Oil prices continued to pick up gains this morning due to the combination of signs that crude stocks are not growing as quickly as expected and that demand is slowly starting to pick up.
After impressive gains yesterday, US standard West Texas Intermediate increased another 15 per cent to $17.22, buoyed by a smaller than expected increase in oil inventories.
According to data yesterday from the US Energy Information Administration, stockpiles only increased by 9m barrels, not the 10.6m analysts had expected.
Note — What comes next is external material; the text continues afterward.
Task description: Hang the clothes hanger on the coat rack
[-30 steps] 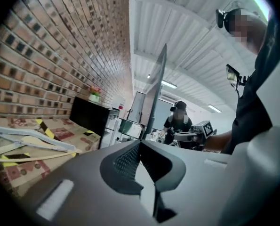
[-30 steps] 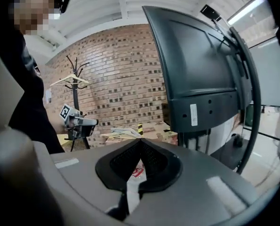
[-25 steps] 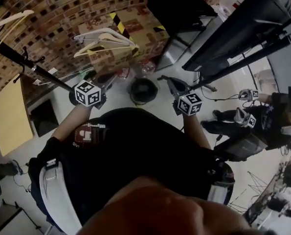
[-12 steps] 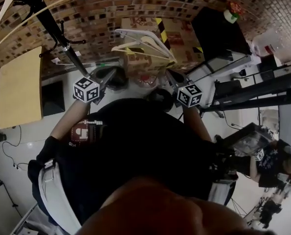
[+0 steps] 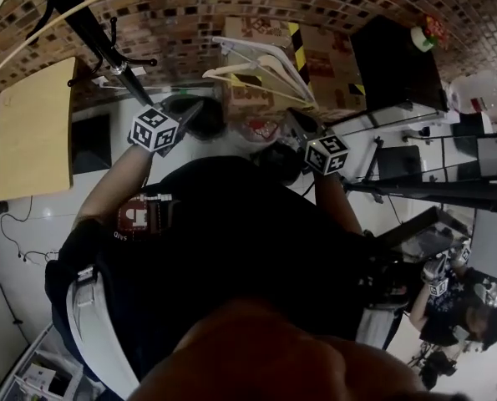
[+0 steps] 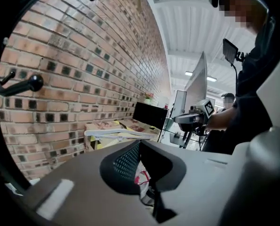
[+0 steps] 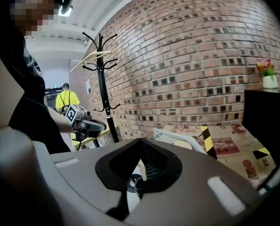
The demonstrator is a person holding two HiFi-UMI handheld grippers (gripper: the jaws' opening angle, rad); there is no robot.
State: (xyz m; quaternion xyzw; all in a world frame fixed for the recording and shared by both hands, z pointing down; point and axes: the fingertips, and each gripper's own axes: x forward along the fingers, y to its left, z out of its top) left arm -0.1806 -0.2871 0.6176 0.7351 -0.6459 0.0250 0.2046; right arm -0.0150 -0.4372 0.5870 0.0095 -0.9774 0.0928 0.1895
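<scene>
In the head view, your left gripper [image 5: 190,114] and right gripper [image 5: 294,128] are both held out ahead of you. The white plastic clothes hangers [image 5: 261,63] lie stacked on a printed cardboard box [image 5: 332,53] against the brick wall. They sit at 12 o'clock, between the two grippers, with their long axis running roughly from 9 to 3 o'clock. The black metal coat rack [image 5: 93,32] stands at about 10 o'clock from the left gripper.

In the left gripper view, your fingers [image 6: 123,161] are clenched tip to tip with nothing in them. The white hangers [image 6: 116,134] lie just past the tips at about 11 o'clock, apart from them. A black hook of the rack [image 6: 17,84] curls in at 9 o'clock.

In the right gripper view, these fingers [image 7: 154,164] are also pressed together and empty. The hangers [image 7: 177,138] show at 1 o'clock, close beyond the tips. The rack [image 7: 102,79] is farther off at 11 o'clock and already carries a cream hanger [image 7: 90,56].

The right gripper looks slightly nearer the stack. Release those fingers before you reach in, then carry the hanger across toward 10 o'clock.
</scene>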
Worldwide benchmark Brent crude oil also increased 7.8 per cent to reach $24.21, after a 10 per cent gain yesterday.
Analysts greeted the news enthusiastically, with Jeffrey Halley, senior market analyst at OANDA saying that “WTI could quickly move to $20 a barrel and Brent to $30 a barrel in this environment”.
However, he stressed that the recovery was “miniscule” in terms of the overall decline in the oil price since the pandemic began to decimate demand.
Rystad Energy’s head of oil markets Bjornar Tonhaugen said: “Although the stocks build was lower than expected and helped prices, it is a reminder that crude stocks in the US will continue to build in coming weeks with a very real risk that we will reach practical tank-tops already during May.
“If the already-stretched storage capacity is getting fuller and fuller every week, a rise in prices cannot be sustainable for long as the problem is not really resolved, just postponed”.
The rises came as the International Energy Agency warned that global energy demand could drop by six per cent in 2020 due to coronavirus lockdown measures.
The IEA’s director Fatih Birol said that the estimate was a conservative one and the demand drop could be far higher depending on how long the measures persist for.